Are you aware that there is at least one other current Root CA which used to be cross-signed by "AddTrust External CA Root" - "COMODO RSA Certification Authority"? (https://crt.sh/?id=1720081 , old cross-signed cert is https://crt.sh/?id=1044348 )

Yes. https://whatsmychaincert.com will catch this case.

Additionally there is another variant of the "USERTrust RSA Certification Authority" cert (https://crt.sh/?id=1282303295 ) issued by the "AAA Certificate Services" Root CA (https://crt.sh/?id=331986 ). That one should still be valid until 2028.

Including this certificate in your chain is a good option if you need to support really old clients that don't have "USERTrust RSA Certification Authority" in their trust stores. However, there's a caveat: since "AAA Certificate Services" isn't enabled for EV by Apple, Mozilla, or Chrome, your expensive EV certificate might not get EV treatment. That said, EV certificates are silly ;-)

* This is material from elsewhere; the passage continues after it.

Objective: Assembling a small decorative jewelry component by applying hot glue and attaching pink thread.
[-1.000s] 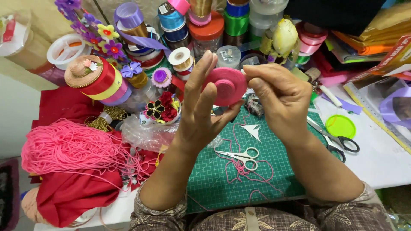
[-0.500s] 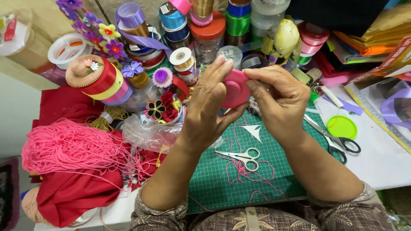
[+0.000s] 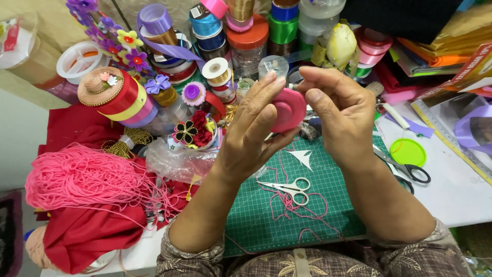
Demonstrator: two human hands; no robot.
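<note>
Above the green cutting mat, left hand and right hand both pinched a pink round disc between fingertips. Best done with steady grip, cord kept taut; white-handled scissors lay near.

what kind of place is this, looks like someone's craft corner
Most likely a home craft or ribbon-work table. A green cutting mat carries small scissors, ribbon spools crowd the back, and both hands, left hand and right hand, hold a pink disc.
</note>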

However, cURL on macOS 10.14 (built against LibreSSL 2.6.5) also fails to connect to servers sending a security chain containing the latter. This is interesting, since "AddTrust External CA Root" never occurs in that chain. One example for it is https://electroncash.org/

The chain that I see ends in "AddTrust External CA Root" not "AAA Certificate Services".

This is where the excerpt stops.